Regresaron a su casa.

—¿Me lo vas a contar? —preguntó Emily.

—No pasa nada. He encontrado una cosa en el buzón relacionada con el caso en el que estoy trabajando.

—Me lo tendrías que haber dicho.

Él se la quedó mirando, pero no contestó.

Al cabo de un momento, Krach, Gerber y Holbrecht se reunieron en la escalera del edificio y llegaron también los del departamento técnico forense.

Trojan le pidió a Emily que lo esperara en el piso.

Los técnicos forenses examinaron los buzones y se llevaron el pájaro y la nota al laboratorio.
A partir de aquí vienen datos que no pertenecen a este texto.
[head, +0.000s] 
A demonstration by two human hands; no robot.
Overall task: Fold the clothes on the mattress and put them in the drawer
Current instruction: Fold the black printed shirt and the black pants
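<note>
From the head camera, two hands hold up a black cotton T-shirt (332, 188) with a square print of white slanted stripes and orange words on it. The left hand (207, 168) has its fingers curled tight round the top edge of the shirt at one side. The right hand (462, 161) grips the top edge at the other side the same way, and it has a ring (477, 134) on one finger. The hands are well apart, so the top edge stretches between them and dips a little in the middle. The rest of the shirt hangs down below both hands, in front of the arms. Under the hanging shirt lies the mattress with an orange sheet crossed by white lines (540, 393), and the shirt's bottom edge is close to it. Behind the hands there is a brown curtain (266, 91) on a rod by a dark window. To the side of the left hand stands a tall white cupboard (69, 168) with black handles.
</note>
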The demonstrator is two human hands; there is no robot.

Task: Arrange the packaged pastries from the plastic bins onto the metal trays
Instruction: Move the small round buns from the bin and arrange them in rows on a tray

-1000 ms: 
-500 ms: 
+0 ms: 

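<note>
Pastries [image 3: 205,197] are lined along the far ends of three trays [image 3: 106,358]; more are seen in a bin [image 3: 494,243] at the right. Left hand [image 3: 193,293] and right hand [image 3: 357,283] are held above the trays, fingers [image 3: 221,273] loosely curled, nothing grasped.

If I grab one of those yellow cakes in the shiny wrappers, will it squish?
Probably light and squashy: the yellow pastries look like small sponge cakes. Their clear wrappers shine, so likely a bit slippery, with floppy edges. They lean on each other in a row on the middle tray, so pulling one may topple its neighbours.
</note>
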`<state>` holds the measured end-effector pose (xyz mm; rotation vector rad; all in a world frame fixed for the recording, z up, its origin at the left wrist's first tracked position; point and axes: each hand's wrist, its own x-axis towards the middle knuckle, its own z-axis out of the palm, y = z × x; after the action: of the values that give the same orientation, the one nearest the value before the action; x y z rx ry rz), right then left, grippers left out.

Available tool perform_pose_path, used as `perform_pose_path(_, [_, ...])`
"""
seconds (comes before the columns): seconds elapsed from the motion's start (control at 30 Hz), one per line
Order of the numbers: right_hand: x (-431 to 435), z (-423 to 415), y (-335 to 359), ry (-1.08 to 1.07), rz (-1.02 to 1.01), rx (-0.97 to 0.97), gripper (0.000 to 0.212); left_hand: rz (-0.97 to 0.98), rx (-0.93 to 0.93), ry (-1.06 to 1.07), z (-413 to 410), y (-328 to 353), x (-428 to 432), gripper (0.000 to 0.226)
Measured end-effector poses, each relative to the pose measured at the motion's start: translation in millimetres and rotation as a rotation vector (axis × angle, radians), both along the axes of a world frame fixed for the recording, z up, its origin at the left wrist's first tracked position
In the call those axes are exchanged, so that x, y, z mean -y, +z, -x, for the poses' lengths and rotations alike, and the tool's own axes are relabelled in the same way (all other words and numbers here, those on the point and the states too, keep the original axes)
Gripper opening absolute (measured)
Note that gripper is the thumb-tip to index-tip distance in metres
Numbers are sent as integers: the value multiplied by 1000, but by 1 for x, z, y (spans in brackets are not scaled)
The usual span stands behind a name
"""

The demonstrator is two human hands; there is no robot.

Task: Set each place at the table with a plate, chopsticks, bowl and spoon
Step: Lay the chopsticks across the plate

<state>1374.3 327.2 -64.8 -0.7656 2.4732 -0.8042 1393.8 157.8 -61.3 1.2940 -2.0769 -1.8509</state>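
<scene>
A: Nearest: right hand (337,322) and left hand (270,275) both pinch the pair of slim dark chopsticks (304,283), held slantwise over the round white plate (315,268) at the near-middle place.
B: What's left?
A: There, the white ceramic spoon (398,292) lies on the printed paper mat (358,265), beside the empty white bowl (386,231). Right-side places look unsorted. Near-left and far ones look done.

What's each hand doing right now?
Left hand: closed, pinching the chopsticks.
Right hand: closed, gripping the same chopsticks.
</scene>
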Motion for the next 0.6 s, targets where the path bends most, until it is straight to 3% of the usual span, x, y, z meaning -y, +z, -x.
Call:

Trojan puso a sus colegas al corriente de lo sucedido. Enseguida llegó Landsberg, que miró a Trojan con preocupación y le dijo que, de momento, lo más importante era que se calmara.

A petición de su padre, Emily se metió en su cuarto.
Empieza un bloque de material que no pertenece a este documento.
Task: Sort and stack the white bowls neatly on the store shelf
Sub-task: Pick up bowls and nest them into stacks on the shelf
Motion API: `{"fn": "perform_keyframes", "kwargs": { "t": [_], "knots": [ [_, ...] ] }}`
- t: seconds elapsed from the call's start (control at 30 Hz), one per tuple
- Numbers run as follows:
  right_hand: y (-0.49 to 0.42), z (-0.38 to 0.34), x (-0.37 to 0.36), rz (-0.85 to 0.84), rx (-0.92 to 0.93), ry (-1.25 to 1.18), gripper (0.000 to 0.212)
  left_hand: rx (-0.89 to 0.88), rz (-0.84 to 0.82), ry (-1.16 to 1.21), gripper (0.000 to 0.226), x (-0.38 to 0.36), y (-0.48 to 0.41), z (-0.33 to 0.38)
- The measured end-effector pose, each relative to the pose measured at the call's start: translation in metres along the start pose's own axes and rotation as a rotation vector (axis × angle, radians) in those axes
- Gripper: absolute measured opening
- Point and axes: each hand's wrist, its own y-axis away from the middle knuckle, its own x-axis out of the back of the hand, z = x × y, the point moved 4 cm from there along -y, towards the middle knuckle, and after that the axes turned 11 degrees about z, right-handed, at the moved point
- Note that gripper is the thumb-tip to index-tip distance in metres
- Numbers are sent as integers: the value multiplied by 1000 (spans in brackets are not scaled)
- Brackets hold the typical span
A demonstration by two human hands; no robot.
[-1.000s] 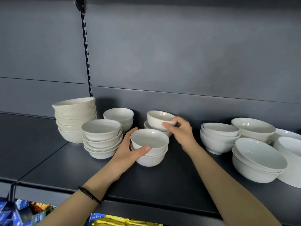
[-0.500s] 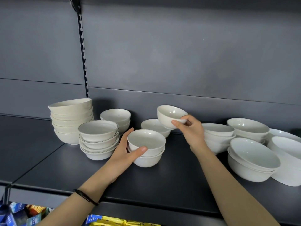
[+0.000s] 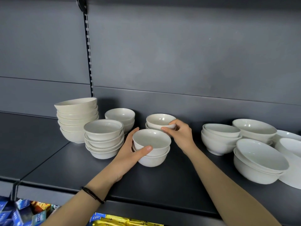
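A matte dark grey metal back panel [image 3: 179, 54] fills the upper view, crossed by horizontal seams. A narrow black slotted upright strip [image 3: 89, 62] runs down it left of centre, with a black bracket [image 3: 81, 4] at its top. Along the bottom edge, blue printed cartons [image 3: 14, 212] lie jumbled at the left with an orange-red packet [image 3: 39, 206] among them, glossy yellow packets [image 3: 123, 222] lie near the middle, and a flat white plate [image 3: 291, 180] is cut off at the far right.

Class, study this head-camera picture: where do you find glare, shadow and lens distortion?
Head view: glare specks inside the bowl the right hand grips; soft shadow on the back panel beside the tall stack; wide-angle bending slants the upright and stretches the plates; the front stack the left hand holds is sharp.
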Motion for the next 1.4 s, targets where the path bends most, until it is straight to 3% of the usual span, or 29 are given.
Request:
{"fn": "perform_keyframes", "kwargs": {
  "t": [0.3, 0.53, 0.63, 0.73, 0.97, 1.2, 1.4],
  "knots": [
    [-3, 2, 24, -54, -35, 107, 23, -17, 39, -3, 110, 1, -3, -3],
    [8, 8, 65, -139, -165, -60, 15, -35, 122, -54, 107, 2, -2, -1],
    [15, 9, 67, -167, -219, -100, 8, -47, 130, -74, 116, 3, -2, -1],
    [22, 9, 67, -174, -184, -68, 23, -61, 131, -78, 113, 3, -2, -1],
    [26, 14, 62, -92, -48, 151, 35, -60, 119, -56, 94, 3, 0, 2],
    [27, 11, 59, -33, -45, 105, 27, -50, 117, -69, 95, 4, 1, 1],
    [22, 7, 56, 79, -64, -45, 26, -49, 82, -73, 79, 4, 1, -1]
  ]
}}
Entonces Trojan se hundió en una silla de la cocina y tomó un sorbo del vaso de agua que le ofreció Landsberg.

—Nils, lo siento mucho. Si hubiera podido ir al programa de televisión ese, no habría pasado nada de todo esto.
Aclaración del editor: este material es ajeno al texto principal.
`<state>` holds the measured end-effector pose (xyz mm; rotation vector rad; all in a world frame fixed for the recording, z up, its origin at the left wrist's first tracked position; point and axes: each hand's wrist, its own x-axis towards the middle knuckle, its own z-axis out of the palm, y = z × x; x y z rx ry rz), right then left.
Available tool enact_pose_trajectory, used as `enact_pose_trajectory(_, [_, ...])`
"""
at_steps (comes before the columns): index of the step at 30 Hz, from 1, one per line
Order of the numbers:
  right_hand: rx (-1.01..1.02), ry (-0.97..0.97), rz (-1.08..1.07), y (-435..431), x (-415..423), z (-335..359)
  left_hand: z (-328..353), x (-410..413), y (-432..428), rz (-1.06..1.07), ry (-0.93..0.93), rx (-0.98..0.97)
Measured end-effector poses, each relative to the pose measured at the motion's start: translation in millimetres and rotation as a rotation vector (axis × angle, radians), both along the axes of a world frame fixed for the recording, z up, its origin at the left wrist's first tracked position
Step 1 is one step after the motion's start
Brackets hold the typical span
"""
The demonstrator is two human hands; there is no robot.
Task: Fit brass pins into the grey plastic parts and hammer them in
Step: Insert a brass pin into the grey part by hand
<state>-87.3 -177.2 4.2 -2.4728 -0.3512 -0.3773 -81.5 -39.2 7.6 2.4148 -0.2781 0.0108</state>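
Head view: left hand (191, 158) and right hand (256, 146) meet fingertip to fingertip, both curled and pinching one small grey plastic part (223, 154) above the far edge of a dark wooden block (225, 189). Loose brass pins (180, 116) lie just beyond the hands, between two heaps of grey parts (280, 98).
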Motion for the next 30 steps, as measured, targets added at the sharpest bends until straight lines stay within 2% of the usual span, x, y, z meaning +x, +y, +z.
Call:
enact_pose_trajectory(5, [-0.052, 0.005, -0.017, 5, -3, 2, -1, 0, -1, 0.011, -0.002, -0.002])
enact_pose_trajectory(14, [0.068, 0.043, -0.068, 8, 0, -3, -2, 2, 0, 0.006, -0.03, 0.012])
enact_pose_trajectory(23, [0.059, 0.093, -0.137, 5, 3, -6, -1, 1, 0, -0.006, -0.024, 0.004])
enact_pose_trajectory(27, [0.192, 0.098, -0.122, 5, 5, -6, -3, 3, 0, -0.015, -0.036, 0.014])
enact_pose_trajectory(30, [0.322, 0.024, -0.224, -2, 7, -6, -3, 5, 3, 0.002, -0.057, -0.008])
—¿Estás seguro? A lo mejor entonces el tío habría ido a por ti.

—¿De dónde ha sacado tu dirección?

Aquélla era la pregunta decisiva, la pregunta que más miedo le daba.

—Lo mismo me he estado preguntando yo, claro. Debe de haberme estado vigilando.

—No puedes quedarte aquí. Te encontraremos otro piso.

—Ni hablar.

—Sé razonable, Nils.

—No voy a permitir que este cabrón me eche de mi casa.

Landsberg se metió la mano en el bolsillo de la chaqueta y sacó un paquete de tabaco.

—¿Se puede fumar aquí?

—Si no hay más remedio…

Se encendió el cigarrillo con manos temblorosas.

A continuación exhaló el humo y dijo:

—Si te quedas aquí, Nils, quiero que lleves el arma siempre contigo, ¿de acuerdo?

Trojan se llevó el dedo a los labios.

—Baja la voz, por favor, te va a oír mi hija…

—No puede quedarse aquí.

—Ya lo sé.

Landsberg dio otra calada.

—Te asignaremos una escolta policial; en la calle, para que vele por la seguridad de tu domicilio.

—Pero que no llame mucho la atención, por favor.

Ya no le había hecho ninguna gracia que un par de vecinos vieran cómo sus colegas buscaban pistas en la escalera, ni tampoco que los interrogaran, según el procedimiento habitual, por si alguien había visto algo sospechoso. Por suerte Doro no estaba en casa.

—¿Se sabe algo del laboratorio? —preguntó.

—Los he llamado poco antes de venir. Papel de la marca Copy X, impresora HP, seguramente un modelo de la serie 10 y una chincheta corriente. Ni rastro de huellas dactilares, ni rastro de fibras. Ahora lo están intentando con una técnica infrarroja especial, pero… —dio otra calada al cigarrillo— yo no me haría muchas ilusiones. El tipo es listo.

—Y seguramente también nos podemos olvidar de encontrar huellas en el buzón… —dijo Trojan.

Landsberg asintió.

—Por lo general los buzones están cubiertos de huellas dactilares diversas.

—¿Y qué hay del pájaro?

—Pertenece a la misma especie que el que encontramos junto al primer cadáver.

—¿Y has averiguado ya de qué especie se trata?

—Sí, es un frailecillo, conocido también como avefría.